Find the line below with "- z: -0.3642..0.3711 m". Print it and every line after it exactly, through the last line, leaving out the pictures.

Source data section start

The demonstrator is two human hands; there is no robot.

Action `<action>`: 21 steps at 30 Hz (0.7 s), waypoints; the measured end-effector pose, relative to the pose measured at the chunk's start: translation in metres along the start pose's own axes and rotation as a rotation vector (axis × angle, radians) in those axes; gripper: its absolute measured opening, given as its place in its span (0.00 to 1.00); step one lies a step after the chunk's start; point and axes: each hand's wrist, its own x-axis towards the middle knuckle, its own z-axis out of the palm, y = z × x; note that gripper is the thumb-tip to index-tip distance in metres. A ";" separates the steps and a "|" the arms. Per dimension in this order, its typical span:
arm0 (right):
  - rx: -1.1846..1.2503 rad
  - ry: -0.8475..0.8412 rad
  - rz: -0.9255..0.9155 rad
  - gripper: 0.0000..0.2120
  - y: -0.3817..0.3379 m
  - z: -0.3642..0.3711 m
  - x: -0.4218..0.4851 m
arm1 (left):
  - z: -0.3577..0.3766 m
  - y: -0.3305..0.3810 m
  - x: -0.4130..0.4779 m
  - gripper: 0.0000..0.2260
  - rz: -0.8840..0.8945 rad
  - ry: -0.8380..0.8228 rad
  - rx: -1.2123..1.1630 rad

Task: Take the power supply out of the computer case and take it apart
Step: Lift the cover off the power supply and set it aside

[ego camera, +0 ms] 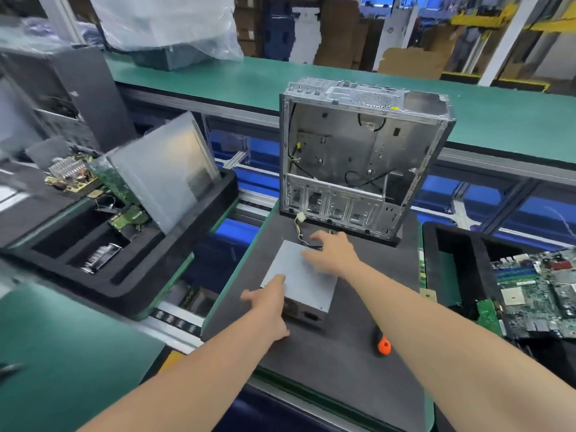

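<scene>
On supply [300, 285]: left hand [269, 304], seemingly right hand [335, 254].

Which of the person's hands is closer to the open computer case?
Right. The right hand lies on the power supply's far end, just short of the computer case; the left hand is at its near corner, farther away.

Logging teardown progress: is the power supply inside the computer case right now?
No, the power supply lies on the dark mat in front of the open computer case, left hand and right hand touching it.
</scene>
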 end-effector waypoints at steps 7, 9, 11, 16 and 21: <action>-0.061 -0.092 0.004 0.25 -0.003 -0.003 0.029 | 0.007 0.019 0.021 0.30 -0.073 -0.167 0.053; -0.073 -0.138 -0.029 0.23 -0.003 -0.002 0.030 | 0.010 0.018 0.024 0.24 -0.039 -0.175 0.077; -0.086 -0.163 -0.016 0.25 -0.006 -0.001 0.028 | 0.013 0.017 0.024 0.19 0.009 -0.162 0.097; 0.063 -0.127 0.093 0.25 0.005 -0.004 0.019 | 0.017 0.011 0.017 0.12 0.151 -0.116 0.139; 0.376 -0.006 0.241 0.27 0.030 -0.023 -0.005 | 0.029 0.007 0.002 0.08 0.225 -0.081 0.191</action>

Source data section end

> _Answer space_
  - z: -0.3642..0.3711 m
  - x: -0.4218..0.4851 m
arm1 (left):
  - z: -0.3577..0.3766 m
  - y: -0.3305..0.3810 m
  - x: -0.4130..0.4779 m
  - gripper: 0.0000..0.2260
  - rz: -0.8840..0.8945 rad
  - ry: -0.8380..0.8228 rad
  - rx: -1.2123..1.1630 rad

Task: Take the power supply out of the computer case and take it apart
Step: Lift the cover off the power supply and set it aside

[ego camera, +0 ms] 

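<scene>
On supply [300, 285]: left hand [269, 304], seemingly right hand [335, 254].

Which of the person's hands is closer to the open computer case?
Right. The right hand lies on the power supply's far end, just short of the computer case; the left hand is at its near corner, farther away.

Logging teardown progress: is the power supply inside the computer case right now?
No, the power supply lies on the dark mat in front of the open computer case, left hand and right hand touching it.
</scene>
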 end-effector waypoints at steps 7, 9, 11, 16 and 21: <action>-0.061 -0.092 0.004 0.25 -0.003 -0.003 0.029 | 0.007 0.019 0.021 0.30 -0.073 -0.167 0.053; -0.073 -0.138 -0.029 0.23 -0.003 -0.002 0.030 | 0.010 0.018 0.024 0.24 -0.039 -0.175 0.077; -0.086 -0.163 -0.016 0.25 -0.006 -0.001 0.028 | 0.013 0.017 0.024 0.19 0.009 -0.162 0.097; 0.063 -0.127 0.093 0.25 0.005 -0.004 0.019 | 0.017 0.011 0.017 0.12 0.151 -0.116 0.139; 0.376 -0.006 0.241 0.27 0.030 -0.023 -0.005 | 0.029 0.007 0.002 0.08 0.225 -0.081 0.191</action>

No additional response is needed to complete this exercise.